Mario Zuccarini (Chieti 24 febbraio 1920 - 12 novembre 1996) fu Bibliotecario alla De Meis di Chieti dal 1945 al 1978; giornalista Rai e corrispondente dell'Ansa, ebbe un ruolo importante all’interno dell’UCSI, l’associazione stampa cattolica, prima come vice presidente regionale, poi come presidente della sezione chietina.

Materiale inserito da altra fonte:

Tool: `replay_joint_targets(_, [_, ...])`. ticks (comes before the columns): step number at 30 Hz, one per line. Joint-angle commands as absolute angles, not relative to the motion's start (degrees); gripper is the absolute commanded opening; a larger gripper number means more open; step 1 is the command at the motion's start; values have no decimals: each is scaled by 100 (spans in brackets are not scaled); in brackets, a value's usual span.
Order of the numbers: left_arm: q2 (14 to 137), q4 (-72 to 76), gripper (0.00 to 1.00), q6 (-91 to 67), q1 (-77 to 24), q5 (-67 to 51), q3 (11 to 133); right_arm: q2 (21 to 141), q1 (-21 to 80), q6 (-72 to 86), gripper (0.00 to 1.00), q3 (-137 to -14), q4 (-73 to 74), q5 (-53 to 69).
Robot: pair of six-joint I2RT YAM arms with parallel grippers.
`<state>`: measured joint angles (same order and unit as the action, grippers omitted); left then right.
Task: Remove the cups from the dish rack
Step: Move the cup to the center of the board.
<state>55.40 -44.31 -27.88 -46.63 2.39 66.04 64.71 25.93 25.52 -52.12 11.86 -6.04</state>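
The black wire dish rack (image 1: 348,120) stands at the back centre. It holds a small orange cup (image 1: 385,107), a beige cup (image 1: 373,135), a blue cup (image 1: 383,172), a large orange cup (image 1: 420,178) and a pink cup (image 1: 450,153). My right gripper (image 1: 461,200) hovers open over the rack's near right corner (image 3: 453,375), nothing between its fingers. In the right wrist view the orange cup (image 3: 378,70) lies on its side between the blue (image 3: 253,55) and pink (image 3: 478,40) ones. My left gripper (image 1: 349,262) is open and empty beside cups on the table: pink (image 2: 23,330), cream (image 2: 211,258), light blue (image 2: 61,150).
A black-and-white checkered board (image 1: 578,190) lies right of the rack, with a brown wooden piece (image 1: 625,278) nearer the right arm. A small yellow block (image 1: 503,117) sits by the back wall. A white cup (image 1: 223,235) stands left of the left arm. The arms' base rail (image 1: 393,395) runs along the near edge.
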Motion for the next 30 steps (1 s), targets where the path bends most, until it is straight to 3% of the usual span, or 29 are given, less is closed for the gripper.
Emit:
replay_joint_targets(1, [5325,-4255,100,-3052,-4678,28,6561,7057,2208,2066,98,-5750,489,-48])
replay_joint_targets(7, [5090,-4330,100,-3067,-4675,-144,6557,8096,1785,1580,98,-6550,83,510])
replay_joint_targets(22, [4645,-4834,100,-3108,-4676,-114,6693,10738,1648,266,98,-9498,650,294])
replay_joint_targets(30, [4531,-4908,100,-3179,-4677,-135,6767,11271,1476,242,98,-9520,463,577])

Tra il 1960 e il 1985 fu consigliere e assessore comunale, nel partito della Democrazia Cristiana e il 16 maggio 1974 ricevette dalla Giunta municipale l’incarico (che conservò fino alla morte) di Soprintendente del Teatro Marrucino che era stato riaperto il 29 aprile 1972 dopo circa trent’anni di abbandono.
La storia locale e regionale occupò gran parte della sua opera. Si pensi ai volumi sulla processione teatina del Venerdì Santo e ai tanti profili biografici di uomini illustri abruzzesi, comparsi su giornali e riviste specializzate; si pensi all’attività svolta sotto gli auspici della Deputazione abruzzese di storia patria (che lo ebbe socio ordinario dal 1975 e deputato dal 1986); e a quella di segretario dell’Istituto abruzzese per la storia d’Italia dal Fascismo alla Resistenza, dove portò il suo contributo di uomo di cultura.
Di certo, il nome di Zuccarini rimarrà legato, nel campo degli studi, al monumentale progetto di “bibliografia abruzzese”, che si articola in più fasi.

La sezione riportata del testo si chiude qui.